> Work request
At the line that includes "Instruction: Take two", begin writing out the entries below exactly, and continue through the last line without adding anything.
----- Material provided
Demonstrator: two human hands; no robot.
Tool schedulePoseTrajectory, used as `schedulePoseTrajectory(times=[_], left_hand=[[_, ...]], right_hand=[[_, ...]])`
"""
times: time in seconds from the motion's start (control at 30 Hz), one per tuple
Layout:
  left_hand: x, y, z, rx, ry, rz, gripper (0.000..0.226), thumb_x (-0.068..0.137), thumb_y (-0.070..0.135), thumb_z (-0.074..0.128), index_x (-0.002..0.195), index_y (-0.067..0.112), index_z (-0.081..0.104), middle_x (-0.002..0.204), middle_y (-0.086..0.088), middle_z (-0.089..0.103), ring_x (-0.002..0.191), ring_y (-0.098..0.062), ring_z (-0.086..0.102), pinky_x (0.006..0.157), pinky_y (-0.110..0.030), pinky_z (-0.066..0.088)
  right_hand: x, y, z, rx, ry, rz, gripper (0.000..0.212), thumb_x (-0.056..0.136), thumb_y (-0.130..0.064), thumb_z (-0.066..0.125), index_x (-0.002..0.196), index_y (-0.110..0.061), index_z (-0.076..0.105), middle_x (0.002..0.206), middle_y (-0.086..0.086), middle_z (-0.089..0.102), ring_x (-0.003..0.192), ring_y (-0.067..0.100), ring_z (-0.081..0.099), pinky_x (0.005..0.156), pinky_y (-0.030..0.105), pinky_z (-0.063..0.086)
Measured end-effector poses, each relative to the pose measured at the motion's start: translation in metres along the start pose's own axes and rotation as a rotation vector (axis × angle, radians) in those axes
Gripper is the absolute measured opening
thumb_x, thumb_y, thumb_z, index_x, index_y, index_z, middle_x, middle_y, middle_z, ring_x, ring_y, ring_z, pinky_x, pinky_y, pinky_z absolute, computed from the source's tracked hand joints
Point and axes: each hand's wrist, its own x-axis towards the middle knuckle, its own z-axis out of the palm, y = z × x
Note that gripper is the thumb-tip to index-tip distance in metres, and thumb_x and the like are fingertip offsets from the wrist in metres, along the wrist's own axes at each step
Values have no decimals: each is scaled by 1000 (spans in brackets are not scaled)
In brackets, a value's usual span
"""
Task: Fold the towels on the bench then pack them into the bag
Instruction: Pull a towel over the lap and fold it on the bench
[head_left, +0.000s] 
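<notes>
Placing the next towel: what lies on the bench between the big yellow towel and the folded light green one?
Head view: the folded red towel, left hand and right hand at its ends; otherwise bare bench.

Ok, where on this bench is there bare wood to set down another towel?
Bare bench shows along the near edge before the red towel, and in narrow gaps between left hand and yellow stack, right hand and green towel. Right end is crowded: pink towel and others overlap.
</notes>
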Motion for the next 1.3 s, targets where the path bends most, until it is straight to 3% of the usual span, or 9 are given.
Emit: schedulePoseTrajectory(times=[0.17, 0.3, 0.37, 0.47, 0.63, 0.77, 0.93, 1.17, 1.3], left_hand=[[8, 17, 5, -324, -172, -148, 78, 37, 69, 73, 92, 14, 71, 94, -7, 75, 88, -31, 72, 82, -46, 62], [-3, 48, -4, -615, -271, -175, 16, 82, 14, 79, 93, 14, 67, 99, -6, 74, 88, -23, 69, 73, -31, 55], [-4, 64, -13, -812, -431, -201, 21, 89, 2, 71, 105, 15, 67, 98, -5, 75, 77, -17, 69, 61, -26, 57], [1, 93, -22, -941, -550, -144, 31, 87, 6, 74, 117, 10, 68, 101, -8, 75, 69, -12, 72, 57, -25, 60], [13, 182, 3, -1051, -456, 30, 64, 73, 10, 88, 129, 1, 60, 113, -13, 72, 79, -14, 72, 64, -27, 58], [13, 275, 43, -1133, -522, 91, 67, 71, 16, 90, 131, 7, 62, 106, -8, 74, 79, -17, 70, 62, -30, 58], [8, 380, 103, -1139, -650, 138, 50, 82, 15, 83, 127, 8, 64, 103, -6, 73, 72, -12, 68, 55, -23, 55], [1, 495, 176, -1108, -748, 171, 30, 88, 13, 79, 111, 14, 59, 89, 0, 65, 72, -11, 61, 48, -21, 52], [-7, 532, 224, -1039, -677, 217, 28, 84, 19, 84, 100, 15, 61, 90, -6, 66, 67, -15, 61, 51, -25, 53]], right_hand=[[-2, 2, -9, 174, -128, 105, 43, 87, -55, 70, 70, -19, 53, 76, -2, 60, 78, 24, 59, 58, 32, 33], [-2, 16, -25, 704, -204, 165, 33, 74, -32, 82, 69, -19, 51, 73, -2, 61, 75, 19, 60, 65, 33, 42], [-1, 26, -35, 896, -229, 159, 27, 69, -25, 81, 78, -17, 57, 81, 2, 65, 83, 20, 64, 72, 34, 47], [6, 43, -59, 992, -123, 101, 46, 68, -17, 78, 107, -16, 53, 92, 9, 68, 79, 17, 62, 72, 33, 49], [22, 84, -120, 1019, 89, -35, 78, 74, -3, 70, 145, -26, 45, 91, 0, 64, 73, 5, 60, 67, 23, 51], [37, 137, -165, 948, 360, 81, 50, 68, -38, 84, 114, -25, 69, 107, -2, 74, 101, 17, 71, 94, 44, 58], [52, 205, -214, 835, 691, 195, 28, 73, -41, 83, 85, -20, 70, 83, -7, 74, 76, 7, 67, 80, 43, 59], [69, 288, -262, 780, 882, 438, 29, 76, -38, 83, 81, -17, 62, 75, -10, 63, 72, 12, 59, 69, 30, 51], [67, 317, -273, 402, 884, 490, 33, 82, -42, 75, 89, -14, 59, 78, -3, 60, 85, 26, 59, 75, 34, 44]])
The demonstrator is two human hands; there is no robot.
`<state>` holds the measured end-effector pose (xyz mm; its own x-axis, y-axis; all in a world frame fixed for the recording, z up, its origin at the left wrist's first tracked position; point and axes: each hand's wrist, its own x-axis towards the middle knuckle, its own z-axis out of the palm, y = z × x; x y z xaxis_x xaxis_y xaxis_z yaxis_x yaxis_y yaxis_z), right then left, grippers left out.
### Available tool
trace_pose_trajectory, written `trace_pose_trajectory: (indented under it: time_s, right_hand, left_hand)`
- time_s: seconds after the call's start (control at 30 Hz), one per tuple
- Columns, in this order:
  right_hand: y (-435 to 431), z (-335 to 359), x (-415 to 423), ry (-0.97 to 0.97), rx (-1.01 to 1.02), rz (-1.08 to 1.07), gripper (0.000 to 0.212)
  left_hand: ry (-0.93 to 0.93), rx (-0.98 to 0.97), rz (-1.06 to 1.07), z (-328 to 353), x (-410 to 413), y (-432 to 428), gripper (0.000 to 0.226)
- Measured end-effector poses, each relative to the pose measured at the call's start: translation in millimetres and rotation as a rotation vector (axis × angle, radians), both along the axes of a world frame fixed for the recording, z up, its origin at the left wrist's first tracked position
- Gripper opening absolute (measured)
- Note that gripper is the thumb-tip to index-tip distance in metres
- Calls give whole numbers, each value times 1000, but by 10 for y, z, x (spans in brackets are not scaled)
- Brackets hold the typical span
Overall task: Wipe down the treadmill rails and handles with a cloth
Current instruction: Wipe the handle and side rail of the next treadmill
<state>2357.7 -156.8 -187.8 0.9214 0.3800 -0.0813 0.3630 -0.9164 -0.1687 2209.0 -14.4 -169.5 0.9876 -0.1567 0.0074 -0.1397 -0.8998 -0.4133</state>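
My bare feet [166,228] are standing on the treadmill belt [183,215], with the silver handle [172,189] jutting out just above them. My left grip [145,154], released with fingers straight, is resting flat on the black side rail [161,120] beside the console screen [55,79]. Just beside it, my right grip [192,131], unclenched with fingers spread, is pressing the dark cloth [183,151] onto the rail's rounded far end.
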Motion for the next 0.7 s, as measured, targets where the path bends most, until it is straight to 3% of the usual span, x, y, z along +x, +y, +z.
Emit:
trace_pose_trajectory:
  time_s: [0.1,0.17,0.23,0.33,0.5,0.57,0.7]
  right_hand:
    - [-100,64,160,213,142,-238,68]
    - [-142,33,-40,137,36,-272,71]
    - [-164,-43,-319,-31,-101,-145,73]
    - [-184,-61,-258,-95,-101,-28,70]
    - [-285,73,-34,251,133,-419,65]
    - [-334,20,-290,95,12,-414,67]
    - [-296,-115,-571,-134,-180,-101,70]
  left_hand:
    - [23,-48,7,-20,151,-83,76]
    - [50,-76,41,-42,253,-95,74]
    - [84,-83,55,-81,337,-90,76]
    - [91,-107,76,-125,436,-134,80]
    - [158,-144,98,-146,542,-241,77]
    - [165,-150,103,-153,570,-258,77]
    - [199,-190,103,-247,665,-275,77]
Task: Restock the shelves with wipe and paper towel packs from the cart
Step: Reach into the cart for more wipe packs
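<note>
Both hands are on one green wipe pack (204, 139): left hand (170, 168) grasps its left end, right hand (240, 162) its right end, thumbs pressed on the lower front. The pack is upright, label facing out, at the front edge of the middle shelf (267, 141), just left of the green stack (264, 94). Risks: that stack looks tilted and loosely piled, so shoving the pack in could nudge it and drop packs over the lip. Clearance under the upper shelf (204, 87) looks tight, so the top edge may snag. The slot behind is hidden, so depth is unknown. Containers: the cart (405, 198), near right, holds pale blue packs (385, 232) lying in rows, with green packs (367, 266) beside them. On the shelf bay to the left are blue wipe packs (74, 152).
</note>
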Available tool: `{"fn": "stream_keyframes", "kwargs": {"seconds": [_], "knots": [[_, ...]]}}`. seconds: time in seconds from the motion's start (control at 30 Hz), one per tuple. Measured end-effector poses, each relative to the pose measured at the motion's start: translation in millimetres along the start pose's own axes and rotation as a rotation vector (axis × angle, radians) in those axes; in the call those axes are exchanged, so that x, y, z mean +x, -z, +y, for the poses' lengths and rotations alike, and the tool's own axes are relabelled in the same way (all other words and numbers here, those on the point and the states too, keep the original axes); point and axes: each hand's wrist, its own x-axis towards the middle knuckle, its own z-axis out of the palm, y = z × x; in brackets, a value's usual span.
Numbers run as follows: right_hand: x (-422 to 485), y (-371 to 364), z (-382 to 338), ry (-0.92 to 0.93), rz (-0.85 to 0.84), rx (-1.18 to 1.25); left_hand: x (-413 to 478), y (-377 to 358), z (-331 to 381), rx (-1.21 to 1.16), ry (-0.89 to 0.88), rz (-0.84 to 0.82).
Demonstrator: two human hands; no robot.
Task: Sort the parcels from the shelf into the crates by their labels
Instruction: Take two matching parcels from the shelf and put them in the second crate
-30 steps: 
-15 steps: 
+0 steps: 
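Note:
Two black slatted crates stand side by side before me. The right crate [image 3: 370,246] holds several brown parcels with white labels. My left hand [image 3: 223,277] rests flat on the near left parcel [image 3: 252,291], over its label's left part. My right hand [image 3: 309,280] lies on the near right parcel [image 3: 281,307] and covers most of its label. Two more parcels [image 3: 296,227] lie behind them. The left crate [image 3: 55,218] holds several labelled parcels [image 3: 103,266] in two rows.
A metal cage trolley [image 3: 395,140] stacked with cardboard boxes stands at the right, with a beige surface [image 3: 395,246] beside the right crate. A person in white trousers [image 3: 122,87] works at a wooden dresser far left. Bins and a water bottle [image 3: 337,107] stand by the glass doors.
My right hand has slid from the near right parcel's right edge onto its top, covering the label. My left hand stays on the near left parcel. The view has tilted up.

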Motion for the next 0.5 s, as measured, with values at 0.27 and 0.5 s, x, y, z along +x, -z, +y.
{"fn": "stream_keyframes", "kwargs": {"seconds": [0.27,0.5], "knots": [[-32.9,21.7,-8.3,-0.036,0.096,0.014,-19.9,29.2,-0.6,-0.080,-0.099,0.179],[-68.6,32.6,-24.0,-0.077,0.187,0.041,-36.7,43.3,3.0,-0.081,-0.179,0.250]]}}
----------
> Expected output
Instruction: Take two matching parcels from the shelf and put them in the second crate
-30 steps: 
-15 steps: 
+0 steps: 
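Note:
Two black slatted crates stand side by side before me. The right crate [image 3: 370,246] holds several brown parcels with white labels. My left hand [image 3: 223,277] rests flat on the near left parcel [image 3: 252,291], over its label's left part. My right hand [image 3: 309,280] lies on the near right parcel [image 3: 281,307] and covers most of its label. Two more parcels [image 3: 296,227] lie behind them. The left crate [image 3: 55,218] holds several labelled parcels [image 3: 103,266] in two rows.
A metal cage trolley [image 3: 395,140] stacked with cardboard boxes stands at the right, with a beige surface [image 3: 395,246] beside the right crate. A person in white trousers [image 3: 122,87] works at a wooden dresser far left. Bins and a water bottle [image 3: 337,107] stand by the glass doors.
My right hand has slid from the near right parcel's right edge onto its top, covering the label. My left hand stays on the near left parcel. The view has tilted up.
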
Motion for the next 0.5 s, as measured, with values at 0.27 and 0.5 s, x, y, z along +x, -z, +y.
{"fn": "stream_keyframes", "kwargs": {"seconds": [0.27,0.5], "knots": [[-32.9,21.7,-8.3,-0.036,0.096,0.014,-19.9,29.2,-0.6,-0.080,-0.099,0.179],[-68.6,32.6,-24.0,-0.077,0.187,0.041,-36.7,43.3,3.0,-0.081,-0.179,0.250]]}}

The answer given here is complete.